Review of Venus

Venus (I) (2006)
6/10
On The Half-Shell
27 January 2007
Warning: Spoilers
If ever anyone should have accompanied Michael Douglas and sought therapy for Sex Addition it is surely Hanif Kureishi, who is never happier than when filling TV and movie screens with deviant sex. Not content with with writing about a 70 plus woman enjoying sex with a much younger man he now completes the Daily Double with an account of a 70 something Peter O'Toole lusting after a girl in her early twenties. The opening shot is the sea shore which is there for no apparent reason at that stage (at the death, literally, we journey to the sea shore at Whitstable) other than to 'suggest' the birth of Venus as depicted by Botticelli.
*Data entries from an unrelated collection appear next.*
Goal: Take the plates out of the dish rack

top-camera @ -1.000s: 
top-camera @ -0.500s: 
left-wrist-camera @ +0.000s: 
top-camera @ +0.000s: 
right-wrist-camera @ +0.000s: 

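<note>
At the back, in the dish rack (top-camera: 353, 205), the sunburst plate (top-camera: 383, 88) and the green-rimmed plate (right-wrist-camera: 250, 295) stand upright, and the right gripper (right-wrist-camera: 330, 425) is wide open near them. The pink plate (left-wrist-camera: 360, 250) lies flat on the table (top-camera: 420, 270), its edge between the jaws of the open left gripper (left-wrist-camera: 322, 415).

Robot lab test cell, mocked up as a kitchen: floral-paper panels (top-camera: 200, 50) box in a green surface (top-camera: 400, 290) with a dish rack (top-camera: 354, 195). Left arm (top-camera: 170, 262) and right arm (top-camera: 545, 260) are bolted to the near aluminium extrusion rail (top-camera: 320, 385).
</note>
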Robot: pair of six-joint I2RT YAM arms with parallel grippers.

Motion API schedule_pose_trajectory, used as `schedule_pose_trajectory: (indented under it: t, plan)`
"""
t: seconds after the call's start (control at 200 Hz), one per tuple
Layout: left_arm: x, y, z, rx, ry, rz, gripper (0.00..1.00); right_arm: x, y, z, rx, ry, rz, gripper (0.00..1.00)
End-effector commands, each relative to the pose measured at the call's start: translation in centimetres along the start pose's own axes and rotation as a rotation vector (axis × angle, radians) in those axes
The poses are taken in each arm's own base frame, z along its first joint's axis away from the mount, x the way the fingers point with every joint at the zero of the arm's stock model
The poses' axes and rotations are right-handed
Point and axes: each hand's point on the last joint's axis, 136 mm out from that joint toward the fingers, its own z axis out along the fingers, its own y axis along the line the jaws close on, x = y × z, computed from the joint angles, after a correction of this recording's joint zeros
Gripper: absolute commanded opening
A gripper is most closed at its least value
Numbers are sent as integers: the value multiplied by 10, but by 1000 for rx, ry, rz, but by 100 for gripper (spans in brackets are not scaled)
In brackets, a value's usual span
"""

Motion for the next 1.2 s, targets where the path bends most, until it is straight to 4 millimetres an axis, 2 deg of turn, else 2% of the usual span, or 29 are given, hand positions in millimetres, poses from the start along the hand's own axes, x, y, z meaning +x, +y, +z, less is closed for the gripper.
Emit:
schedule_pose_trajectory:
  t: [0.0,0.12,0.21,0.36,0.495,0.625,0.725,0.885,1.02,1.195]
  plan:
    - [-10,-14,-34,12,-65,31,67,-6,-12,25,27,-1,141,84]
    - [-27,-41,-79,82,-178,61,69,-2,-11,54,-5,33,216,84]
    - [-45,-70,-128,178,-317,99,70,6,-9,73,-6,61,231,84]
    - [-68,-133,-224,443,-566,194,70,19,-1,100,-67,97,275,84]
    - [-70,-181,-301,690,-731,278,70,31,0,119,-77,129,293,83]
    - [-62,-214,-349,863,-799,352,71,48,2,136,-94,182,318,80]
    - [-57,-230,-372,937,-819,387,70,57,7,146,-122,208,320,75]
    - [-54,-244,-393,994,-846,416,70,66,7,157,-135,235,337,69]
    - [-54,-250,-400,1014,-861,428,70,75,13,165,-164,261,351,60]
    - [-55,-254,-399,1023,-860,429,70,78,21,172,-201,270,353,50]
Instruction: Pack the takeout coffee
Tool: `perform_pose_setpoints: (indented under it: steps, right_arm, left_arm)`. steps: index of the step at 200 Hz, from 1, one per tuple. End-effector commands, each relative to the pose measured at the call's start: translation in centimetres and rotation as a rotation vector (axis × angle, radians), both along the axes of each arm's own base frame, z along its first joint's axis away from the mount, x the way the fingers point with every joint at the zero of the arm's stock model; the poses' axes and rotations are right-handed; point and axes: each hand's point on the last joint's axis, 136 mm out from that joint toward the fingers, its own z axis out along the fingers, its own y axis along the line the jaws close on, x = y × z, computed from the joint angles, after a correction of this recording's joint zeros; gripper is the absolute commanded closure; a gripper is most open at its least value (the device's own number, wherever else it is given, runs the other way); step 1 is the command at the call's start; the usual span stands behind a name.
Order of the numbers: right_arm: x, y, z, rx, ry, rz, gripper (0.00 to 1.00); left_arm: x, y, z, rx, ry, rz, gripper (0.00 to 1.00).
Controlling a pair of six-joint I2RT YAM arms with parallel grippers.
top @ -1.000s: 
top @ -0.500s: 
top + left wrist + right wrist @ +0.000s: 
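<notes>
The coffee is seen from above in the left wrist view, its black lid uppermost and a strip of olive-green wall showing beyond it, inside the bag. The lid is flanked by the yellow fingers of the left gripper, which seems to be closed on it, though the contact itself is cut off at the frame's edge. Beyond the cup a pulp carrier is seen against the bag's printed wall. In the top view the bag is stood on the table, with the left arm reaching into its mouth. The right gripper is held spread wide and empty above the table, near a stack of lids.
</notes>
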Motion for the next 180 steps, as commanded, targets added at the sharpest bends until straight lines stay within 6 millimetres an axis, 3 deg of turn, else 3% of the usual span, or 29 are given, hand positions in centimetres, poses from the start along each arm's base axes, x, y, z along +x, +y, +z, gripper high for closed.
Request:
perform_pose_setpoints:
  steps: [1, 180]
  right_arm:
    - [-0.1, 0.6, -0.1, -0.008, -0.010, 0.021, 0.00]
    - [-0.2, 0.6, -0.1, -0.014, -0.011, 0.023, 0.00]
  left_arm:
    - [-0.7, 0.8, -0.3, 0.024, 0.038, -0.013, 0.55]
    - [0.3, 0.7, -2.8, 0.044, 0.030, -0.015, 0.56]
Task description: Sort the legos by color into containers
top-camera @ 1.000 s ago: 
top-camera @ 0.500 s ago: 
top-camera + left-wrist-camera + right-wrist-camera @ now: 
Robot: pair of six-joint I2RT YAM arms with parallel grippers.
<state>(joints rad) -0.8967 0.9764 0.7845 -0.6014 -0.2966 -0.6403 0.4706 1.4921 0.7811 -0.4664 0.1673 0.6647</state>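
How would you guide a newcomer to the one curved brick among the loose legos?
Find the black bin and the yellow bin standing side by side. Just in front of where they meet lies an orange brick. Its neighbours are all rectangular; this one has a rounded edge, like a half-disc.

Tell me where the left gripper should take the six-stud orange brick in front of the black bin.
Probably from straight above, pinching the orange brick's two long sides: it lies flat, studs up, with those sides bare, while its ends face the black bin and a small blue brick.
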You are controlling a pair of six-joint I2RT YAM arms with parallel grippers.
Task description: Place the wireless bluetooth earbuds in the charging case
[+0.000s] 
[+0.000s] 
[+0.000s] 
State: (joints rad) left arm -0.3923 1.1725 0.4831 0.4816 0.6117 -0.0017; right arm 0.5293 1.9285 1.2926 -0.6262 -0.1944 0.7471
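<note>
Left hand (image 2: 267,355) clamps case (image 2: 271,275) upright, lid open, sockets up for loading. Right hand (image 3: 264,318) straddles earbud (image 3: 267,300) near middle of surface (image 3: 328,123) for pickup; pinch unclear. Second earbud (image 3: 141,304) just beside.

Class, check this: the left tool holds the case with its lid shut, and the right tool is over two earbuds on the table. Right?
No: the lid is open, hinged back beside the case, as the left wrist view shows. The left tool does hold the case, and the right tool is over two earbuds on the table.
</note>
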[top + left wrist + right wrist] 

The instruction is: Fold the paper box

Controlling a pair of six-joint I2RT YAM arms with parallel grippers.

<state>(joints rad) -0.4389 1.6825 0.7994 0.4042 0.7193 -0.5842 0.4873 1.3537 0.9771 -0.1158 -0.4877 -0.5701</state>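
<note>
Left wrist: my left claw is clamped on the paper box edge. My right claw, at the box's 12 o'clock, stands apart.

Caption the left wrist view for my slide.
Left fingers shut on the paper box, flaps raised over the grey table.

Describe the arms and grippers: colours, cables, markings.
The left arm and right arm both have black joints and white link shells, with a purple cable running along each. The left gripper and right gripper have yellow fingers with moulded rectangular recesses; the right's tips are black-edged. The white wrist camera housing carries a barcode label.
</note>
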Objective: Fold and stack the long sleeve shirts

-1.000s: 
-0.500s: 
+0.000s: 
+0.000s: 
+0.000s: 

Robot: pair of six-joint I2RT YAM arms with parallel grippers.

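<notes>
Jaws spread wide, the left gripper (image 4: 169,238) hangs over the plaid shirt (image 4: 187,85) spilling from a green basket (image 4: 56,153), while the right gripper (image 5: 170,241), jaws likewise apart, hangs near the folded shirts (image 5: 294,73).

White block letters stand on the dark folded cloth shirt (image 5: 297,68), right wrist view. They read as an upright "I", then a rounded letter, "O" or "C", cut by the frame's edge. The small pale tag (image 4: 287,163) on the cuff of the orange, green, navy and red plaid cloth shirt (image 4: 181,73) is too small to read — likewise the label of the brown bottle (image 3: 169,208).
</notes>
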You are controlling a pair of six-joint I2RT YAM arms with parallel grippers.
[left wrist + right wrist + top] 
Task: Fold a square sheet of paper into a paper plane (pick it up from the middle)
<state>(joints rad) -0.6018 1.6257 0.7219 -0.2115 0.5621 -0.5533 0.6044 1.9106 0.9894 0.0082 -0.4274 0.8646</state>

Kureishi attempts half-heartedly to divert attention from the 'dirty old man' aspects of O'Toole's lechery by portraying him as something of a 'mentor' to Jodie Whittaker's eponymous Venus, opening her eyes to culture, something ripped off from Educating Rita but Willy Russell is in no position to sue having himself ripped off Pygmalion. What we are left with is an undoubtedly outstanding performance by O'Toole which is light years above the material plus some equally fine support primarily from the luminescent Vanessa Redgrave closely followed by Leslie Phillips and Richard Griffiths. Kureishi is, of course, a darling of the pseuds so it is more or less superfluous to refer yet again to Burns Mantle's query in his review of the Original Broadway production of Pal Joey in 1949 'can you draw sweet water from a foul well'. I know what I think but then I'm not a pseud.